#### [The problem]
Would you please write out each entry that follows, exactly as written?

*** Entries shown ***

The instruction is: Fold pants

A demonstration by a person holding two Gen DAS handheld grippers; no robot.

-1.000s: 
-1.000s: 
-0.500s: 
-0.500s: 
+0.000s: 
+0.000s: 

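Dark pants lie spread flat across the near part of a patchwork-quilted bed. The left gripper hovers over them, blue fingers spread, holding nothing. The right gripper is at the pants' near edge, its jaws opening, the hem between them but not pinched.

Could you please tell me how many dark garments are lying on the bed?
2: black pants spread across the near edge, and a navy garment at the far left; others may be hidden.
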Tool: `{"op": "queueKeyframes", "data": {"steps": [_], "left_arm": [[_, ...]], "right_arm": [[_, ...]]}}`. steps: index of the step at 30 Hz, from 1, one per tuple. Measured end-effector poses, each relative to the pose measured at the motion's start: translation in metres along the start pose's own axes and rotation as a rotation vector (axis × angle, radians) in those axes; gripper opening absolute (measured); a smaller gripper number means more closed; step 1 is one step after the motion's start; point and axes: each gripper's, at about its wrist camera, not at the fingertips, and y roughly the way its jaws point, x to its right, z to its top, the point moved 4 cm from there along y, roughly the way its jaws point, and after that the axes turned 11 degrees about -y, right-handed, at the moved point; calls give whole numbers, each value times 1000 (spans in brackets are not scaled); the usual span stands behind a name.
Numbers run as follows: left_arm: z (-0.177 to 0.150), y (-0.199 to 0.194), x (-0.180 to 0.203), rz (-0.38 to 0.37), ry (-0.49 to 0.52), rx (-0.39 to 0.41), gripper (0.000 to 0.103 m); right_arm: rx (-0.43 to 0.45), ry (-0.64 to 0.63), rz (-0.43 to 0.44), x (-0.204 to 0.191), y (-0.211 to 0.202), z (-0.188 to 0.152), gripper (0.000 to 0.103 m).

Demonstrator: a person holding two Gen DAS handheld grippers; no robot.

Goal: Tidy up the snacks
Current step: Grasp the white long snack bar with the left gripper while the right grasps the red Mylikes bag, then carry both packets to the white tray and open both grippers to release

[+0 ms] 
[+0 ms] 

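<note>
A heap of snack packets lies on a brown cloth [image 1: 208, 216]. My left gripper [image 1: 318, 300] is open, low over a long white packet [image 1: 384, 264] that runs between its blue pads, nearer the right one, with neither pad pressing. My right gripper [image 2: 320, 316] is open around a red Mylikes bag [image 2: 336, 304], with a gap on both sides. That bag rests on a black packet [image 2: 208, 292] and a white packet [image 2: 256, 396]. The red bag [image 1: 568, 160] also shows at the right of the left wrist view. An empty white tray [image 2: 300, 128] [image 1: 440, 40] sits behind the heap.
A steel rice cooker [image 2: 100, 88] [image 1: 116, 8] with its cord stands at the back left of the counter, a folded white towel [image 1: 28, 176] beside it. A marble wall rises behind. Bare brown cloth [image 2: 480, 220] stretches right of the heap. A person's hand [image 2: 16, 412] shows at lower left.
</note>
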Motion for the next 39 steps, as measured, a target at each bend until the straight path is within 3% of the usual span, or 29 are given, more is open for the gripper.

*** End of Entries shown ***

#### [Reply to the exercise]
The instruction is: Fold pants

A demonstration by a person holding two Gen DAS handheld grippers; no robot.

-1.000s: 
-1.000s: 
-0.500s: 
-0.500s: 
+0.000s: 
+0.000s: 

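Dark pants lie spread flat across the near part of a patchwork-quilted bed. The left gripper hovers over them, blue fingers spread, holding nothing. The right gripper is at the pants' near edge, its jaws opening, the hem between them but not pinched.

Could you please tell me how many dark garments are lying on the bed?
2: black pants spread across the near edge, and a navy garment at the far left; others may be hidden.
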Tool: `{"op": "queueKeyframes", "data": {"steps": [_], "left_arm": [[_, ...]], "right_arm": [[_, ...]]}}`. steps: index of the step at 30 Hz, from 1, one per tuple. Measured end-effector poses, each relative to the pose measured at the motion's start: translation in metres along the start pose's own axes and rotation as a rotation vector (axis × angle, radians) in those axes; gripper opening absolute (measured); a smaller gripper number means more closed; step 1 is one step after the motion's start; point and axes: each gripper's, at about its wrist camera, not at the fingertips, and y roughly the way its jaws point, x to its right, z to its top, the point moved 4 cm from there along y, roughly the way its jaws point, and after that the axes turned 11 degrees about -y, right-handed, at the moved point; calls give whole numbers, each value times 1000 (spans in brackets are not scaled); the usual span stands behind a name.
Numbers run as follows: left_arm: z (-0.177 to 0.150), y (-0.199 to 0.194), x (-0.180 to 0.203), rz (-0.38 to 0.37), ry (-0.49 to 0.52), rx (-0.39 to 0.41), gripper (0.000 to 0.103 m); right_arm: rx (-0.43 to 0.45), ry (-0.64 to 0.63), rz (-0.43 to 0.44), x (-0.204 to 0.191), y (-0.211 to 0.202), z (-0.188 to 0.152), gripper (0.000 to 0.103 m).

Demonstrator: a person holding two Gen DAS handheld grippers; no robot.

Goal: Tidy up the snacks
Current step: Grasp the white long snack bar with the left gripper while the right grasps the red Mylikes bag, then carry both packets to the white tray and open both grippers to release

[+0 ms] 
[+0 ms] 

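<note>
A heap of snack packets lies on a brown cloth [image 1: 208, 216]. My left gripper [image 1: 318, 300] is open, low over a long white packet [image 1: 384, 264] that runs between its blue pads, nearer the right one, with neither pad pressing. My right gripper [image 2: 320, 316] is open around a red Mylikes bag [image 2: 336, 304], with a gap on both sides. That bag rests on a black packet [image 2: 208, 292] and a white packet [image 2: 256, 396]. The red bag [image 1: 568, 160] also shows at the right of the left wrist view. An empty white tray [image 2: 300, 128] [image 1: 440, 40] sits behind the heap.
A steel rice cooker [image 2: 100, 88] [image 1: 116, 8] with its cord stands at the back left of the counter, a folded white towel [image 1: 28, 176] beside it. A marble wall rises behind. Bare brown cloth [image 2: 480, 220] stretches right of the heap. A person's hand [image 2: 16, 412] shows at lower left.
</note>
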Motion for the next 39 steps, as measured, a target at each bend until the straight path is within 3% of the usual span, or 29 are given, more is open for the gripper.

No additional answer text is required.